━━━━━ Supplied data ━━━━━

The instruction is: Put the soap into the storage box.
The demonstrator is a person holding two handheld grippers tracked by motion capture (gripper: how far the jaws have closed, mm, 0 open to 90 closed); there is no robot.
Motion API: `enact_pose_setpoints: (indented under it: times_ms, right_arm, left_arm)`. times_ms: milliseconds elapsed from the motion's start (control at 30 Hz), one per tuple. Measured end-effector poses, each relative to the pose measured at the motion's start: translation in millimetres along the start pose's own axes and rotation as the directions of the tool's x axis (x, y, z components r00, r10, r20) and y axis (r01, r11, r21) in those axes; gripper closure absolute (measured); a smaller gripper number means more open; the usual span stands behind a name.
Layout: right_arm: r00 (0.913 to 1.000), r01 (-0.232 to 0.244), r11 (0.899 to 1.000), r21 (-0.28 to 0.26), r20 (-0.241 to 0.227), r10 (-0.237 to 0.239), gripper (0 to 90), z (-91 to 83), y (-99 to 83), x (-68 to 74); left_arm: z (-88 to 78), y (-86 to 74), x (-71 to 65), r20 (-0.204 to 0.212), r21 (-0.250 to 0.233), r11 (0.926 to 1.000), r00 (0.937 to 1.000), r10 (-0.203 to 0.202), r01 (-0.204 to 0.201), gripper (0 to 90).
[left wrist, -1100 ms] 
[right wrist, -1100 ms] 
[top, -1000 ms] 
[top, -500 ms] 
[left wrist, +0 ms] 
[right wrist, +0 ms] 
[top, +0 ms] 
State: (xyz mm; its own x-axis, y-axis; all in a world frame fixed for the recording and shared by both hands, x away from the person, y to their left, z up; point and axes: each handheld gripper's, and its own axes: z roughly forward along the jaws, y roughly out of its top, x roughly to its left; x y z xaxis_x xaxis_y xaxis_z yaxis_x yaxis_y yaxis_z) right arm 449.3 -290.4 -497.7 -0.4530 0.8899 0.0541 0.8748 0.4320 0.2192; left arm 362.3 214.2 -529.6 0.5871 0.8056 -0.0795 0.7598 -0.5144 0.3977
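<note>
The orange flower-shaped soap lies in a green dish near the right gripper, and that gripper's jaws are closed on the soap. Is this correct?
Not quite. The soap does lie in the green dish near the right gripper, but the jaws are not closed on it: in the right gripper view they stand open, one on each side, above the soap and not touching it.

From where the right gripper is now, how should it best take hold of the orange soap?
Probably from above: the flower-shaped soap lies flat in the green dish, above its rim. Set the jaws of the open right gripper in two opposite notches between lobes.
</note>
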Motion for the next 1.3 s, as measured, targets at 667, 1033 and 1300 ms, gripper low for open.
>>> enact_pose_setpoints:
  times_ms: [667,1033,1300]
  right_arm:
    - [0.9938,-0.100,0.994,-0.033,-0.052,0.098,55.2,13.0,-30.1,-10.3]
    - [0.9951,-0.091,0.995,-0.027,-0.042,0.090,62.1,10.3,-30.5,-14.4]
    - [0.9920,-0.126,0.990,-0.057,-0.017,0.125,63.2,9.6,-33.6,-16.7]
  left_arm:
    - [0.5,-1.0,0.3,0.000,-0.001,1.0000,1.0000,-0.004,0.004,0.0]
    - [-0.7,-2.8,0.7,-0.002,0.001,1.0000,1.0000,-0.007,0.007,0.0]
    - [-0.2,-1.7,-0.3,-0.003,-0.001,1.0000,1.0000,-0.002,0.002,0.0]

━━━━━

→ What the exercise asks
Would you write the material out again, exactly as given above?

→ Answer space
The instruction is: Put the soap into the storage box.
The demonstrator is a person holding two handheld grippers tracked by motion capture (gripper: how far the jaws have closed, mm, 0 open to 90 closed); there is no robot.
Motion API: `enact_pose_setpoints: (indented under it: times_ms, right_arm, left_arm)`. times_ms: milliseconds elapsed from the motion's start (control at 30 Hz), one per tuple. Measured end-effector poses, each relative to the pose measured at the motion's start: translation in millimetres along the start pose's own axes and rotation as the directions of the tool's x axis (x, y, z components r00, r10, r20) and y axis (r01, r11, r21) in those axes; gripper closure absolute (measured); a smaller gripper number means more open; the usual span stands behind a name.
Layout: right_arm: r00 (0.913 to 1.000), r01 (-0.232 to 0.244), r11 (0.899 to 1.000), r21 (-0.28 to 0.26), r20 (-0.241 to 0.227), r10 (-0.237 to 0.239), gripper (0 to 90), z (-91 to 83), y (-99 to 83), x (-68 to 74); left_arm: z (-88 to 78), y (-86 to 74), x (-71 to 65), r20 (-0.204 to 0.212), r21 (-0.250 to 0.233), r11 (0.926 to 1.000), r00 (0.937 to 1.000), r10 (-0.203 to 0.202), r01 (-0.204 to 0.201), gripper (0 to 90).
[left wrist, -1100 ms] 
[right wrist, -1100 ms] 
[top, -1000 ms] 
[top, -500 ms] 
[left wrist, +0 ms] 
[right wrist, +0 ms] 
[top, +0 ms] 
State: (xyz mm; its own x-axis, y-axis; all in a world frame fixed for the recording and shared by both hands, x away from the person, y to their left, z up; point and axes: each handheld gripper's, and its own axes: z roughly forward along the jaws, y roughly out of its top, x roughly to its left; x y z xaxis_x xaxis_y xaxis_z yaxis_x yaxis_y yaxis_z) right arm 449.3 -290.4 -497.7 -0.4530 0.8899 0.0541 0.8748 0.4320 0.2192; left arm 362.3 214.2 -529.6 0.5871 0.8056 -0.0795 0.7598 -0.5144 0.3977
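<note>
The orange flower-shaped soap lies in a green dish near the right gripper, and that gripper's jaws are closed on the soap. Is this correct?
Not quite. The soap does lie in the green dish near the right gripper, but the jaws are not closed on it: in the right gripper view they stand open, one on each side, above the soap and not touching it.

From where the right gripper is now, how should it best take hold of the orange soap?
Probably from above: the flower-shaped soap lies flat in the green dish, above its rim. Set the jaws of the open right gripper in two opposite notches between lobes.
</note>
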Motion for the next 1.3 s, as measured, targets at 667, 1033 and 1300 ms, gripper low for open.
>>> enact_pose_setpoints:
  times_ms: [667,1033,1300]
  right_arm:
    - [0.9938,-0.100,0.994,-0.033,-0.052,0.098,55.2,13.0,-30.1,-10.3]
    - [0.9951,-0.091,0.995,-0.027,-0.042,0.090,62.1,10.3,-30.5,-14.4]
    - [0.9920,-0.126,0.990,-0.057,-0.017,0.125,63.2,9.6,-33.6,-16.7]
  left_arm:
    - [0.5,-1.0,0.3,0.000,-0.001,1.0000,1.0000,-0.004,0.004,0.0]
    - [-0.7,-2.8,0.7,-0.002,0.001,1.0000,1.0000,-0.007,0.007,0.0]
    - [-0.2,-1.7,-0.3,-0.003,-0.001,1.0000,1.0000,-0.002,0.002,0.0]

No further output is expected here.